Photo one, was taken yesterday. The figures lacked detailing and highlight and on the whole I was pleased with the colour combinations. I have done lots of peasants for 10th and 11 century medieval armies and was for the most part clothed in unbleached linen or wool of natural colour. 14th and 15th century illuminations show farmers with a greater range of colour, perhaps artistic license, but we do see red, blue and green dominate. Using these three colours, I worked with lighter shades to increase variety among the horde.

The monks are Essex and will be based among the horde. While researching the different orders, I decided to have some novices (grey) and the rest as Benedictine monks (brown). I did work with shades to render an impression of new and faded clothing.

Photo two, was taken prior to lunch. Figures are done and will be varnished shortly. The two wagons from Essex. I will order more equipment and wagons, but will place this on Museum Miniatures. They have female peasants armed with improvised weapons and a good selection of barrels and boxes. All together, these will look nice as camps for either army. Extra peasants will be based as camp followers as per DBA.

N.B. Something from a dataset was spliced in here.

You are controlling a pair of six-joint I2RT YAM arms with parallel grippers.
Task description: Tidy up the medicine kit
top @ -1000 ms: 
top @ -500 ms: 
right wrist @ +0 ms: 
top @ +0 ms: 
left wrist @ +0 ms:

Next week, the Agora blog shall have a face-lift. This shall remain my central point for selling DBA and HOTT armies, but will also host the new medieval campaign series – “Game of Thrones, German style.” (Working title)

Starting another blog specifically for the campaign did not appeal to me as I wanted to limit the number to this one and the 18th Century Sojourn.



  1. Very nice. I reckon the colours look great..the middle ages probably weren´t as dowdy as it´s generally made out to be, even for peasants.

  2. Hello Paul,
    There are nice medieval illustrations of figures engaged in every day activity and all are dressed in red, blue or green clothing. I enjoyed the change and look forward to doing more serfs in the future.